Thomas Hardy

Thursday, 3 July 2014


This weekend, on the radio show, I’ll be playing poetry from Thomas Hardy. I’m not wholly familiar with Hardy’s work. I know he was a prolific novelist as well as a competent poet. But my main area of knowledge with his writing comes from the following triolet.

How great my grief, my joys how few,
Since first it was my fate to know thee!
- Have the slow years not brought to view
How great my grief, my joys how few,
Nor memory shaped old times anew,
   Nor loving-kindness helped to show thee
How great my grief, my joys how few,
   Since first it was my fate to know thee?

It’s sad to admit but I only know this piece because I’ve taught students to write triolets and used this one as an exemplar. The triolet is eight lines of end–rhymed poetry that follows a pattern of A B a A a b A B (where capitals indicate refrains or repeated lines). And, whilst Hardy’s triolet does work well to demonstrate how the form can be used, I don’t think it’s his best writing.
Personally, I feel this poem, from his Wessex Poems, is a piece of more accomplished writing.

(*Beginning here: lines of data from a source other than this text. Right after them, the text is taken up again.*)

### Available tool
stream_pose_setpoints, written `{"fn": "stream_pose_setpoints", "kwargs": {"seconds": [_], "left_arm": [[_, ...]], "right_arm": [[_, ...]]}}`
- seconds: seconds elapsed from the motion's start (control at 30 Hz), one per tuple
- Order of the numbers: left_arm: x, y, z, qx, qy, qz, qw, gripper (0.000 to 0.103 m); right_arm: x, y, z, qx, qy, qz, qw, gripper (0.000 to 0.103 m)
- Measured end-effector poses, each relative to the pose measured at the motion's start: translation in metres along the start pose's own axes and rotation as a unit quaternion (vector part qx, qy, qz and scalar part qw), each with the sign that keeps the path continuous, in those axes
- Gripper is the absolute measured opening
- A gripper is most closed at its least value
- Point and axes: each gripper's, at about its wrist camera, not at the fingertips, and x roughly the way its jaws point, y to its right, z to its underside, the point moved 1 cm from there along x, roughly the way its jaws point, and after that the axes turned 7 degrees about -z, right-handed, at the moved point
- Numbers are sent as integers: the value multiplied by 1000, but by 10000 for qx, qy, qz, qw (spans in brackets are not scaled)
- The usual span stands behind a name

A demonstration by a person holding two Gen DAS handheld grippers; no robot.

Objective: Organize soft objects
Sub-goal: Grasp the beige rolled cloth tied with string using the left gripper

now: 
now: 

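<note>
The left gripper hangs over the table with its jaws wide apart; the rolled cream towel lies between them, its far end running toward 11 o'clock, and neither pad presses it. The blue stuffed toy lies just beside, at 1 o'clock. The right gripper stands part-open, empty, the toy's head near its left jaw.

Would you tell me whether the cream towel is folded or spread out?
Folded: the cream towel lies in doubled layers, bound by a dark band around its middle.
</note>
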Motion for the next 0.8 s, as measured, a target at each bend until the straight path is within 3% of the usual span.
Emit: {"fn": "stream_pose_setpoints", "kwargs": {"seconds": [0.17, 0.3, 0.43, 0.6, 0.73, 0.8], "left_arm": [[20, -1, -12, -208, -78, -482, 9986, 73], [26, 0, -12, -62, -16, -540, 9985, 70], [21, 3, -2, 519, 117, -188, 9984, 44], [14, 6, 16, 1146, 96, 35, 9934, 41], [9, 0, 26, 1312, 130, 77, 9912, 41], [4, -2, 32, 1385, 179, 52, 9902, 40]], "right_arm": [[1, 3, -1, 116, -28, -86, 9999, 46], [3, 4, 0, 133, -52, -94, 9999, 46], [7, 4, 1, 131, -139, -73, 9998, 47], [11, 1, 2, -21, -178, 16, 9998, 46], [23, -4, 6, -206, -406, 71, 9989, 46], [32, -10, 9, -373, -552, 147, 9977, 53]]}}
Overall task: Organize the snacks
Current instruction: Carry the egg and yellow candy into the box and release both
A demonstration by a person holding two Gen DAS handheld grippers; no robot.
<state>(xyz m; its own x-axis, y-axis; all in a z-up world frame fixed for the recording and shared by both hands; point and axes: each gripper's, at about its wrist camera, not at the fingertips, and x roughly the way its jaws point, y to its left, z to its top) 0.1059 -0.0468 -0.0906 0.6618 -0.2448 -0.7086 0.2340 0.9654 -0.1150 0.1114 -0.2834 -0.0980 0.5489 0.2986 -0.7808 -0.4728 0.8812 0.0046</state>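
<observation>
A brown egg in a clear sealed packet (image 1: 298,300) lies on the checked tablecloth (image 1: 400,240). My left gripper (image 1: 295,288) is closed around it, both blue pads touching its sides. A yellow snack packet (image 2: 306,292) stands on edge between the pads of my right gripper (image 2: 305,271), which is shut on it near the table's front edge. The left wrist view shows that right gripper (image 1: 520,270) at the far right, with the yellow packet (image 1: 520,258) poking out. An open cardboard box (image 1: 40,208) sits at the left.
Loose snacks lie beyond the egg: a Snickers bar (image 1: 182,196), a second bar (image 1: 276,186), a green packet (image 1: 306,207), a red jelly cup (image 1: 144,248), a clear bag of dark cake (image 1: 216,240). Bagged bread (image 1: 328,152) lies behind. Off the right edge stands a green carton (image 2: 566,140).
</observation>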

We stood by a pond that winter day,
And the sun was white, as though chidden of God,
And a few leaves lay on the starving sod;
--They had fallen from an ash, and were grey.

Your eyes on me were as eyes that rove
Over tedious riddles of years ago;
And some words played between us to and fro
On which lost the more by our love.

The smile on your mouth was the deadest thing
Alive enough to have strength to die;
And a grin of bitterness swept thereby
Like an ominous bird a-wing. . . .

Since then, keen lessons that love deceives,
And wrings with wrong, have shaped to me
Your face, and the God-curst sun, and a tree,
And a pond edged with greyish leaves.

That third verse is heart-breaking: The smile on your mouth was the deadest thing... Hardy has already prepared us that this romance is going to end poorly. He’s already set the tone for this upset. We’ve been immersed in grey leaves, fallen from an ash to land upon a starving sod. Now we’re seeing the misery of the doomed relationship in all its sad, sullen glory.

I don’t know what other treats I’m likely to find in Wessex Poems, but I know I’m already excited at the prospect of finding out more about this writer.